If an athlete majors in interdepartmental studies or general studies, either because that's all they could handle or the coach tells them to, has the school done that student a service? Is that athlete really going to have a "degree to fall back on" if sports don't work out, as the NCAA often touts?
The NCAA and its member schools will have you believe that if they help graduate an athlete they have done that athlete life's greatest favor. If the athlete even asks for the right to bargain, it would be considered an act of sheer entitlement. If all degrees were treated equally, that argument would have at least some legitimacy. Given how the academic experience for many athletes actually works, it could not be further from the truth.
Former Florida State football player and Rhodes Scholar Myron Rolle was at Wednesday's hearing, and as he said, you would think he would be singing the NCAA's praises as a success story. However, while Rolle was in a fortunate situation and set up to succeed, many of his teammates were not and often graduated with relatively worthless degrees.
Rolle says many teammates struggled academically. They "go through this academic machinery…left torn, worn, no idea of their purpose."— Brad Wolverton (@bradwolverton) July 9, 2014
The first response to this quote will be someone saying something like this: "Well it's their fault they did nothing with their opportunities." That would be true if the athletes wasted their abilities, and maybe it is true in some cases. However, many schools recruit athletes who are in no way able to do college work (the latest examples have come at Oklahoma State and North Carolina). Former North Carolina football player Devon Ramsay saw that firsthand.

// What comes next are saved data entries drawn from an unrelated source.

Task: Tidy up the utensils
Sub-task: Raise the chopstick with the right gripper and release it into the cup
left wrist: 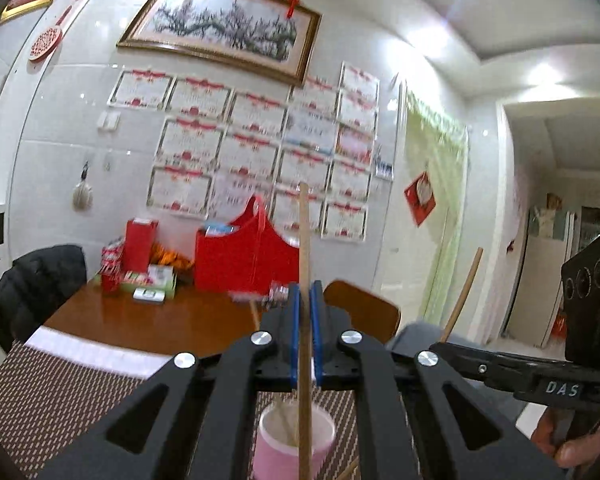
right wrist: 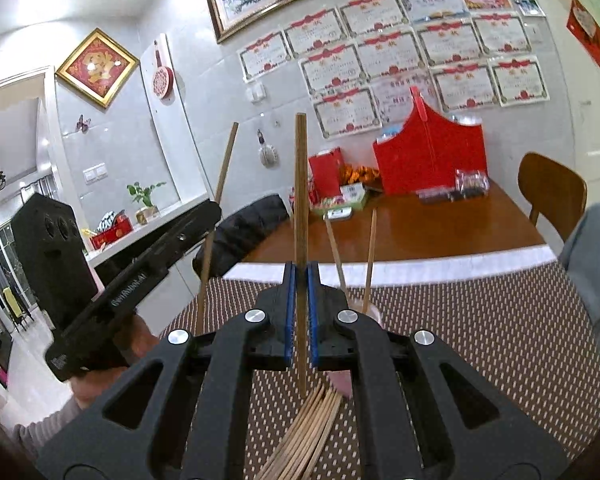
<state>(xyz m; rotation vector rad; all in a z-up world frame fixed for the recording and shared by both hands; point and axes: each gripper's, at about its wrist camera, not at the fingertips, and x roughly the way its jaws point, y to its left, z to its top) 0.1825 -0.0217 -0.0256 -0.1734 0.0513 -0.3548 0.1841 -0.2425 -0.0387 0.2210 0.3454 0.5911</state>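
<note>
My left gripper (left wrist: 305, 292) is shut on a light wooden chopstick (left wrist: 304, 248) held upright; its lower end hangs over or inside a pink cup (left wrist: 296, 438) that holds another chopstick. My right gripper (right wrist: 301, 270) is shut on a darker chopstick (right wrist: 300, 184), also upright, above a pile of chopsticks (right wrist: 306, 428) lying on the brown patterned mat (right wrist: 480, 340). In the right wrist view the pink cup (right wrist: 374, 314) is mostly hidden behind my right fingers, with two chopsticks (right wrist: 369, 256) standing out of it. The left gripper's body (right wrist: 140, 276) shows at left with its chopstick (right wrist: 216, 216).
A brown wooden table (right wrist: 440, 228) carries a red bag (right wrist: 432, 152), red boxes (left wrist: 140, 244) and small packets at its far side. A black jacket hangs over a chair (left wrist: 32, 288) at left; a wooden chair (right wrist: 552, 184) stands at right. The wall behind holds certificates.
</note>
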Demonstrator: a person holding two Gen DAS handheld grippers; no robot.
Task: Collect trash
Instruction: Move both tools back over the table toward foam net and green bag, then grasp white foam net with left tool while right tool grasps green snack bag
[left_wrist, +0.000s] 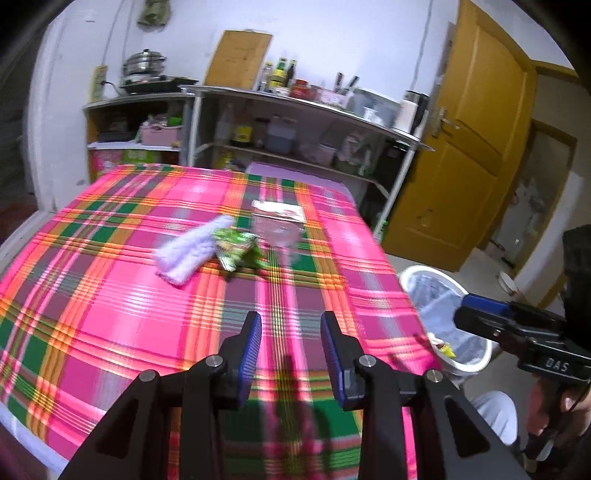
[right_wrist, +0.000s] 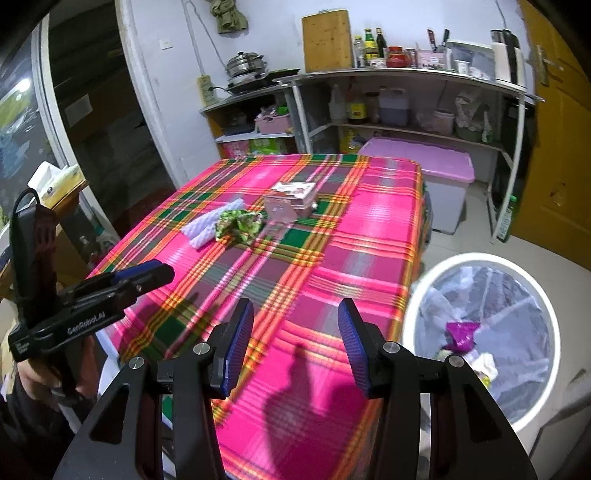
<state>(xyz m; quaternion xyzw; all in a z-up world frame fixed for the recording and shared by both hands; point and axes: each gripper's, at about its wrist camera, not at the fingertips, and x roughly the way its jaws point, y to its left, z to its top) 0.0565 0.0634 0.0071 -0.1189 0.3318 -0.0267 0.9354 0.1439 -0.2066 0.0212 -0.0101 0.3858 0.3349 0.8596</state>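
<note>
A crumpled green wrapper lies mid-table on the pink plaid cloth, next to a folded white cloth and a clear plastic box. My left gripper is open and empty over the table's near part. My right gripper is open and empty over the table's near right corner. The white trash bin, lined with a clear bag, stands on the floor right of the table and holds a purple wrapper.
Metal shelves with bottles and pots stand behind the table. A lilac-lidded storage box sits on the floor under them. A yellow door is at the right. A tissue box sits at the left.
</note>
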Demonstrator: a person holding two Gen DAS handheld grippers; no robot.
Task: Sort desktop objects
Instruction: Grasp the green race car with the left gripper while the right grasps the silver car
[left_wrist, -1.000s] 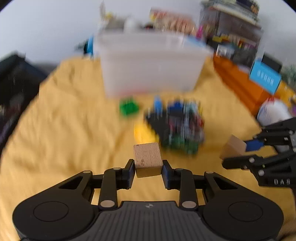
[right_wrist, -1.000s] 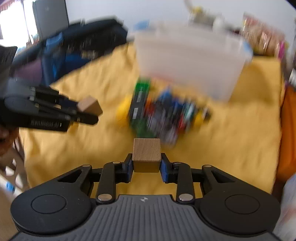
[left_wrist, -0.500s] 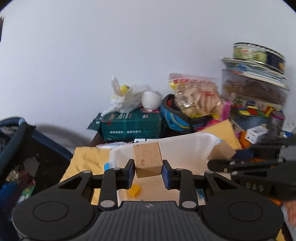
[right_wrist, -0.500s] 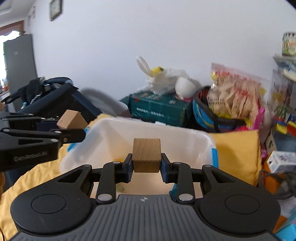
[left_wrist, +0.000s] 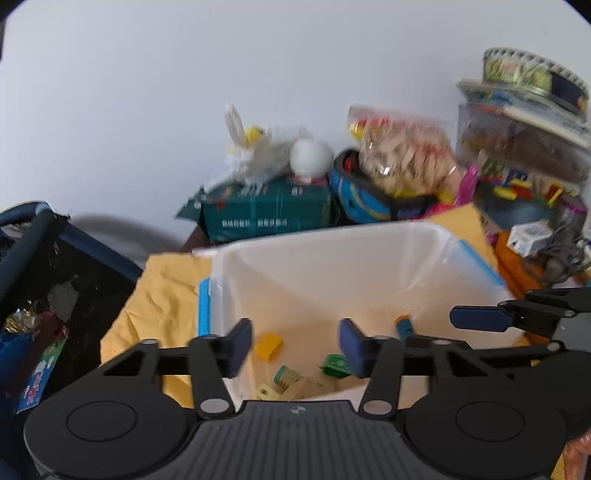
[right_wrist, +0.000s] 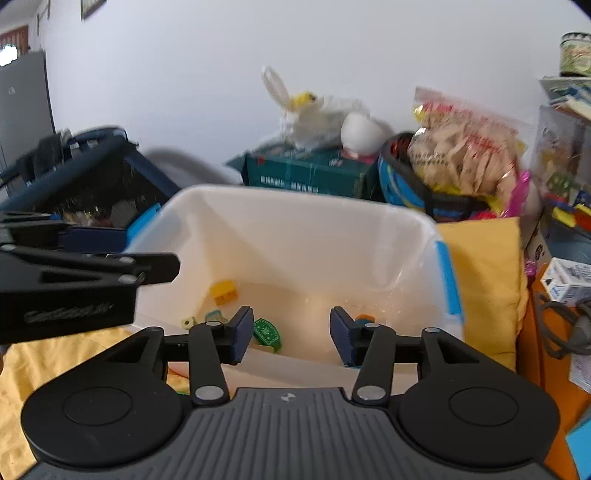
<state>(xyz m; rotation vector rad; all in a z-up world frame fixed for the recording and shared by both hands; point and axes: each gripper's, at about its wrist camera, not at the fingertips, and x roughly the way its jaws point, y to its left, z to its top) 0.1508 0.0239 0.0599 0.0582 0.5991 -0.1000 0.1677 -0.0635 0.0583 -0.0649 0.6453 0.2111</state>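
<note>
Now both grippers hang over the near rim of the white plastic bin (left_wrist: 332, 258), which serves as the landmark. The left gripper (left_wrist: 296, 341) has its blue-padded tongs spread wide with nothing between them, poised above the bin's near-left part. The right gripper (right_wrist: 291, 334) is likewise spread and empty above the near edge; in the left wrist view its fingers reach in from the bin's right side. Down on the bin's floor lie small toys: a yellow brick (left_wrist: 269, 346) toward the left wall, a green block (left_wrist: 335, 365) near the middle front, an orange-topped piece (left_wrist: 402, 324) toward the right, and pale wooden blocks (left_wrist: 299, 386) against the near wall, partly hidden by the gripper body. The bin sits on a yellow cloth (left_wrist: 166, 295). Behind the bin stand a dark green box (left_wrist: 266, 214) and a bag of snacks (left_wrist: 402, 158); to the bin's left is a dark basket (left_wrist: 55, 277).
</note>
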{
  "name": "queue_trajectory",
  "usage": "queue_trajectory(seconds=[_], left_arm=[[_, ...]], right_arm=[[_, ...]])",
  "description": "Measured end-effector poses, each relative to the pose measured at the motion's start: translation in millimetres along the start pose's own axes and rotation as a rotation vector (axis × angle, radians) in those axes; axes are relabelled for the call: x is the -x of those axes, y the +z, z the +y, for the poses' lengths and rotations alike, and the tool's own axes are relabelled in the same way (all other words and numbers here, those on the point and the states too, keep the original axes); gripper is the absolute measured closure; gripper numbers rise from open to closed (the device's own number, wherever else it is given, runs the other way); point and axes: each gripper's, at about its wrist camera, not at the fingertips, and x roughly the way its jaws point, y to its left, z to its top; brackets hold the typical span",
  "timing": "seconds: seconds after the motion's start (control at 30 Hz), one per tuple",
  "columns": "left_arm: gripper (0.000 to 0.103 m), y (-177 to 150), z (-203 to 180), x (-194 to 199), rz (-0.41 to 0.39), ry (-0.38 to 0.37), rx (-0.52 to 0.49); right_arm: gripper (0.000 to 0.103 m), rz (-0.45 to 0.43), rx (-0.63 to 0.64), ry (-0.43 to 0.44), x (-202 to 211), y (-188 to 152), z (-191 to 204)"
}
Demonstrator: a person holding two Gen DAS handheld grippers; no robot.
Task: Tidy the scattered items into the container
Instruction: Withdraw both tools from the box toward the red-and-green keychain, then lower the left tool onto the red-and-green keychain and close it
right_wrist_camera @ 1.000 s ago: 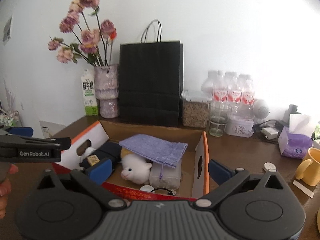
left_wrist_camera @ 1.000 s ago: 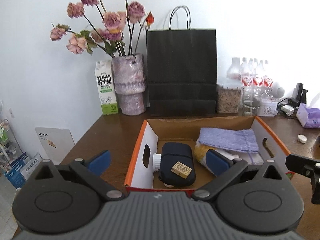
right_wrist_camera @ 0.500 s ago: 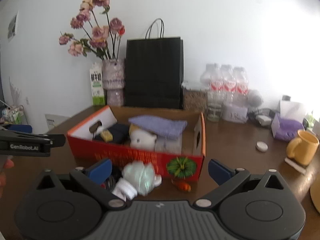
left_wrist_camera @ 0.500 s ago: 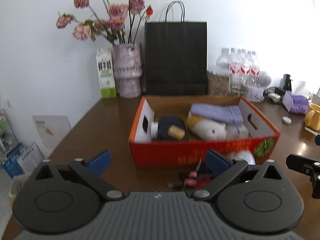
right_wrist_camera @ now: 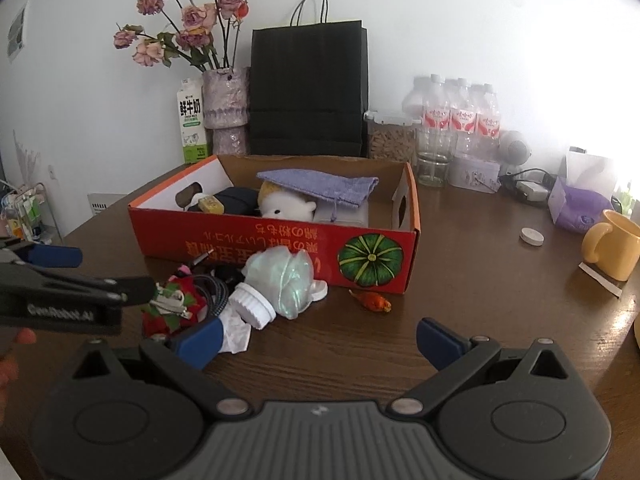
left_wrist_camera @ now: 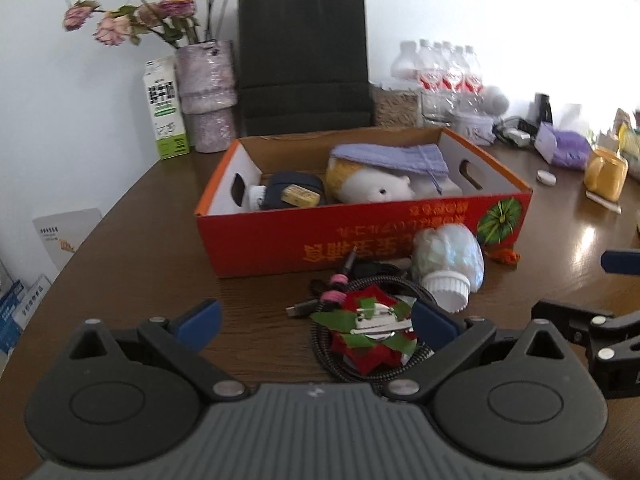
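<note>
Box (left_wrist_camera: 360, 232): near wall hides the lower parts of its contents; the plush (left_wrist_camera: 372, 188) lies partly under a purple pouch (left_wrist_camera: 392, 158). Cable (left_wrist_camera: 360, 364): largely covered by the red-and-green ornament (left_wrist_camera: 372, 332). Bouquet (left_wrist_camera: 160, 4): tops cut by the upper edge in the left view. Mug (right_wrist_camera: 612, 244): cropped at the right edge. Left hand-held gripper (right_wrist_camera: 60, 276): body cut off at the left edge of the right view; label blurred. Box lettering: upside down, illegible.

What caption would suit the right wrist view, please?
Open right gripper facing a shower pouf before the red box.
</note>
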Motion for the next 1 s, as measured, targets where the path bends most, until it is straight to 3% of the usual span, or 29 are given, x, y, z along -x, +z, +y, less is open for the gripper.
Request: queue_trajectory(seconds=[0.3, 0.53, 0.73, 0.83, 0.9, 1.0], left_arm=[[0.004, -5, -13, -20, 0.026, -0.015, -0.044], [0.013, -4, -18, -25, 0.03, -0.053, -0.059], [0.038, -6, -19, -32, 0.06, -0.098, -0.048], [0.043, -6, -18, -31, 0.057, -0.115, -0.039], [0.054, -5, -17, -28, 0.047, -0.131, -0.033], [0.058, -3, -15, -24, 0.039, -0.146, -0.027]], right_arm=[[0.0, 0.03, -0.021, -0.011, -6, -9, -8], [0.0, 0.035, -0.025, -0.01, -9, -10, -10], [0.0, 0.042, -0.028, -0.01, -11, -11, -10], [0.0, 0.043, -0.029, -0.011, -11, -12, -10], [0.0, 0.044, -0.029, -0.011, -11, -12, -10], [0.0, 0.045, -0.028, -0.01, -12, -12, -9]])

Ramsay: "There exists a culture that demonizes anything that doesn't directly help the program." (Like internships). Wow.— Kevin Trahan (@k_trahan) July 9, 2014
The result is a focus on eligibility rather than education. That isn't to say schools are committing academic fraud to keep athletes eligible, just that they put them in easy majors — and things that really aren't even majors, like general studies. These majors allow players to get easy degrees that give them little chance of finding a job consistent with their peers, many of whom had more time and academic prowess to spend on more challenging majors or will go to graduate school.
Not only has the NCAA done a good job of framing a "success" as receiving a degree rather than receiving the education necessary to get a job, it has also created its own graduation rate to paint a better picture than the federal graduation rates. While the NCAA claims athletes graduate at a higher rate than the general student body, the federal rates show the opposite.
Throughout Division I's Football Bowl Series programs, the 2013 football report found (findings are published quarterly by sport), athletes who entered college in 2005 graduated at rates 18 percentage points lower than non-athletes, and black players lagged by 24 percentage points.
This makes clear what should be already: The NCAA and its member schools care far more about the appearance of educating athletes than they do actually educating athletes. The goal is to win, and to make winning look good in the process, regardless of the reality.
If the NCAA really did care about its athletes' futures, it would allow them to profit off their talent while they were in college. The NCAA would recognize that their time demands, and in some cases their inability to handle the workload of a major that could get them a good job, might inhibit their well-being after graduating. They could spend even more money on tutors and internship programs and make sure athletes really are ready to enter the workforce, rather than pretend players benefit from coaches making more money.
But they don't have to do that. The NCAA knows they have an endless supply of athletes who recognize college as the only way for them to achieve the dream of becoming a professional athlete. Then they can keep on talking about graduation rates, and keep pretending they're doing a service to everyone who walks out with a degree.